William Lysaght had relations in Portugal, and would later send two of his own children there.

William Lysaght of Cork  made his will on 1st June 1793 in which he named his wife as Elizabeth (Knight), sons as John, Edward, Nicholas, Henry and, and daughters as Jane and Grace;  granddaughters were Elizabeth Huson and Elizabeth Sayers. 


The children of William Lysaght and Elizabeth Knight, who were reared Protestant, were:
1) William Lysaght (1754 - 1801)  who married Catherine Royse, the daughter of Thomas Royse of Ballinvirig, Limerick, at Nantenant, Limerick, in 1791.   William Lysaght Jr. was JP for Cork and Counsellor at law.   Catherine Royse's siblings were Robert Royse and Vere Royse who had learning difficulties and was described as an idiot.
William Lysaght JP, who lived at Fortwilliam and at Mount North, died on 9th December 1801, when out hunting for Whiteboys - he accidentally stepped on a farmyard pig, causing his horse to rear up and throw him, and died a few days later.

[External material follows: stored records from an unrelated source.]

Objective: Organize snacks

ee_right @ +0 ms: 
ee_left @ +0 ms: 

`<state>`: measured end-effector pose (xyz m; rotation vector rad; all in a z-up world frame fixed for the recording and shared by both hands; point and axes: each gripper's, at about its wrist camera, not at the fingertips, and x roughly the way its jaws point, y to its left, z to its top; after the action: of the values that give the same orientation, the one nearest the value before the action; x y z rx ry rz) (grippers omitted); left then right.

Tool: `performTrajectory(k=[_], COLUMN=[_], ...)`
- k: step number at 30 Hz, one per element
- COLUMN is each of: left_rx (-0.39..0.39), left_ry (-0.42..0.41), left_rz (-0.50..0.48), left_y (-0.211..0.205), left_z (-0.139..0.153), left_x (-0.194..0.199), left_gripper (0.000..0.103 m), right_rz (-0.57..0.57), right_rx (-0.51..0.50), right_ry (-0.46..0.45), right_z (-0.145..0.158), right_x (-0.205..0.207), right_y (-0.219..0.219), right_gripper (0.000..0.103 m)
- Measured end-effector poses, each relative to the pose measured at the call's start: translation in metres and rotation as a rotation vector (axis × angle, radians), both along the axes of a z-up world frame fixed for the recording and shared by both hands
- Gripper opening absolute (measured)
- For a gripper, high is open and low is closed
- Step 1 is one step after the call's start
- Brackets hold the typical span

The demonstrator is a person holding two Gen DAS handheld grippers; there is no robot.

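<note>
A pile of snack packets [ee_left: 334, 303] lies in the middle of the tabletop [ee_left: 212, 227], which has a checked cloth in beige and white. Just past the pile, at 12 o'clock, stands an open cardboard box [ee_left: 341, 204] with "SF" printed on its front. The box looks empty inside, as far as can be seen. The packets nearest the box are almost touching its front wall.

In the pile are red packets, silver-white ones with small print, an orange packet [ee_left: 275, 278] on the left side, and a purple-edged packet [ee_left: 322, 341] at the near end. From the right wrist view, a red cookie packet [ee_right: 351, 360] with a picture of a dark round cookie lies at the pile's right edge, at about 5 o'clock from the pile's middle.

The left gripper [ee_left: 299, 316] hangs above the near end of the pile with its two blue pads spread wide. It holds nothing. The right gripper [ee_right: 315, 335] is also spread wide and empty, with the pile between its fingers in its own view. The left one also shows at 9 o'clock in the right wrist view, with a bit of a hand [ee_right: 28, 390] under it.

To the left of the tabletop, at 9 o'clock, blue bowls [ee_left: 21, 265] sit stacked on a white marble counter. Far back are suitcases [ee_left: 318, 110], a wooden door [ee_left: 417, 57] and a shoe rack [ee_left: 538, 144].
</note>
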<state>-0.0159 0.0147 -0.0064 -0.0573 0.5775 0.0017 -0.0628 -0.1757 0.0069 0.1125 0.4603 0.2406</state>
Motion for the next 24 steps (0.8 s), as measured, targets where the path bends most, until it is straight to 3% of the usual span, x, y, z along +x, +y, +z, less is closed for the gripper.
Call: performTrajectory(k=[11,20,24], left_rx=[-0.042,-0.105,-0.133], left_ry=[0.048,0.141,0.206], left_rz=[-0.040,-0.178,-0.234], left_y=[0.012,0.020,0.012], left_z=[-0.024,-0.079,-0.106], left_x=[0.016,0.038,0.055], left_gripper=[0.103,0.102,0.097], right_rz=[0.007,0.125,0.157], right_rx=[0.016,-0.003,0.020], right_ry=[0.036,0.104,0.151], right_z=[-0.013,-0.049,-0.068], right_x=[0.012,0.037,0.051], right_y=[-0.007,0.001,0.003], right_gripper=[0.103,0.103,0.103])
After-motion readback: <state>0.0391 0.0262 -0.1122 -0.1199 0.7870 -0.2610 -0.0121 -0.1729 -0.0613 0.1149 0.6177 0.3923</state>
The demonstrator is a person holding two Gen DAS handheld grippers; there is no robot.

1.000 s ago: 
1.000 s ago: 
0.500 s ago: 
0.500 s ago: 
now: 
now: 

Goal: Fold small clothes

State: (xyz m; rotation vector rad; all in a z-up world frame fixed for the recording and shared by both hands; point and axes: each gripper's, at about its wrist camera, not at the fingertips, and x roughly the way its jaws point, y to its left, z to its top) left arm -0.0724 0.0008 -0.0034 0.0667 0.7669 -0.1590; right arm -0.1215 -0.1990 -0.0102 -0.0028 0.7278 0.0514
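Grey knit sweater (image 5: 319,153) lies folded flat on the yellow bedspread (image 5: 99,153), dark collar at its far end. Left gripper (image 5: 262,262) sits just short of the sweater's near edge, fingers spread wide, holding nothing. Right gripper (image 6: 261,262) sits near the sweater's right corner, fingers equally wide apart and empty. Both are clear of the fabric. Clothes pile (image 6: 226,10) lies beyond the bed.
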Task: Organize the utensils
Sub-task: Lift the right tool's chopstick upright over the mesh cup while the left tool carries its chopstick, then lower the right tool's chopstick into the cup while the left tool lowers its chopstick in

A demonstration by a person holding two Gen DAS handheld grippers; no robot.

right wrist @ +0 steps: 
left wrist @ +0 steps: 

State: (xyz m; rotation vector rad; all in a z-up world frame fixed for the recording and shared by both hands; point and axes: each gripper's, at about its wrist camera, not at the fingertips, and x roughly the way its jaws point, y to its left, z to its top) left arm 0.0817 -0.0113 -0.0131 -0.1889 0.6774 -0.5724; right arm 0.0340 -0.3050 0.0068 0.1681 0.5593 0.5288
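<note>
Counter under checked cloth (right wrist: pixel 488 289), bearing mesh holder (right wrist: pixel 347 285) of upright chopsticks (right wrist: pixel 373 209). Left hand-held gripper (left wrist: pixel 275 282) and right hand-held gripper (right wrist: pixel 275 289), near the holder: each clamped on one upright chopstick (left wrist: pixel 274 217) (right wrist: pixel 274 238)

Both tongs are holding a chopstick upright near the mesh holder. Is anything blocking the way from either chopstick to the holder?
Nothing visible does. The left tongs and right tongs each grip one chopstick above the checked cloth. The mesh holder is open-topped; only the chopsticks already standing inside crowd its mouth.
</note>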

Catherine Lysaght, née Royse, proved the will of her brother, Vere Royse, when he died in Mallow, Co. Cork, on 27th September 1839.  Her son, James Lysaght of Malahide and Carrigmore, was the second executor. James Lysaght of Malahide and Carrigmore, would later be the executor of his mother Catherine's will when she died in Mallow on 4th December 1839.
Earlier, at Lucyville, The Liberties, Cork City,  John Lysaght, the son of William Lysaght and Catherine Royse, died in April 1828, and his will was granted to his brothers, William Lysaght and James Lysaght of Malahide.

One of the sons of Catherine Royse and William Lysaght was James Lysaght, noted as being of Malahide, but who also bought Carrigmore near Dunmanway, Co. Cork, which had previously been known as Connerville, the seat of the Conners.
James Lysaght made a fortune in the legal profession, and was working in Clare in 1839, the year of his mother's death - Catherine Royse Lysaght, widow of William Lysaght, died at Mallow6 Upper Bag in 1839.
A son, Thomas Lysaght, was living with her in Mallow prior to her death.  A widowed surgeon Thomas Lysaght MD of 6 Upper Baggot Street, married in St. Peter's on 15th March 1849, Matilda Elizabeth Benison of Talbot Street, the daughter of Lieutenant Joseph Benison.
James Lysaght of Mallow, attorney-at-law, married twice, first to his cousin, the eldest daughter of Robert Royse of Ballydonohue, Co. Limerick, ('Dublin Weekly Register', 16th March 1822).  The wedding took place at the bride's family home at Ballydonohue.  (Robert Royse was his maternal uncle.)
James Lysaght and his first wife, Miss Royse, had the Rev. Edward Lysaght who later married Mary Conner, daughter of Daniel Conner of Manch.
James Lysaght of Mallow, Malahide and Carrigmore, married secondly in 1847 at Aberdour, Edinburgh, to Adelaide Janetta Douglas, the widowed daughter of the ex-Governor of St.Helena, Major-General Beatson.
Another son of James Lysaght of Carrigmore was William Lysaght, JP of Cork, who married Eliza Jane Connor, the daughter of Daniel Conner of Manch, and who had William Conner Lysaght on 8th March 1861 while living at Laurel Hill Avenue, Limerick, and then Edward Longfield Lysaght on 24th December 1862; son William Conner Lysaght, assistant medical officer with the Royal Infirmiary, died at 13 Frederick Place, Clifton, Bristol, on 24th July 1887, and who was survived by his widow, Mary Lysaght of 7 Vyvyan Terrace, Bristol.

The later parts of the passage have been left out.